In spite of the fact that work remains to be done, the Civil Rights movement in the United States managed to virtually end Jim Crow laws in only ten short years. While isolated issues remained, by the end of that decade a fundamental shift had taken place in the mindset of most Americans — the recognition that discrimination was wrong and that it was time to try to put things right.
The Civil Rights movement also had another significant impact on the American landscape. By accomplishing so much in ten years, it demonstrated that grassroots movements composed of ordinary people doing what they believed was right could bring about monumental changes in society (Morris, 1999). Those who opposed the Vietnam War learned from the Civil Rights movement, adopting civil disobedience, protests, marches, and other bottom-up approaches to pressure the United States government to end the war. Americans rediscovered what they had learned in the eighteenth century when they rebelled against Great Britain: that if people truly commit to fighting for what they believe in, they can make major changes in their country.

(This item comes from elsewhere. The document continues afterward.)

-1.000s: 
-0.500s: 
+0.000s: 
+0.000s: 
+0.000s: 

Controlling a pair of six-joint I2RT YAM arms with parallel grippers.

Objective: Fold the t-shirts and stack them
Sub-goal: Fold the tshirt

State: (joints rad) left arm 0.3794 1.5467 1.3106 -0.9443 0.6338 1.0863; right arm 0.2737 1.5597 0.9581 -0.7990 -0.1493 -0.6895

Of all the people involved in the Civil Rights movement, Martin Luther King, Jr. may have had the most profound effect on the views of white Americans who were being asked to share power in ways they never had before. He said:
"The image of God… is universally shared in equal portions by all men. There is no graded scale of essential worth. Every human being has etched in his personality the indelible stamp of the Creator…. The worth of an individual does not lie in the measure of his intellect, his racial origin, or his social position. Human worth lies in relatedness to God. Whenever this is recognized, 'whiteness' and 'blackness' pass away as determinants in a relationship and 'son' and 'brother' are substituted." (Canady, 1998)
Through such words, King gave a face and a voice to the Civil Rights movement that many people could relate to. The movement was effective because many different types of people came to agree with its goals — but this only happened because African-Americans decided that the time for change had come and found ways to force others to look injustice in the eye and see it for what it truly was.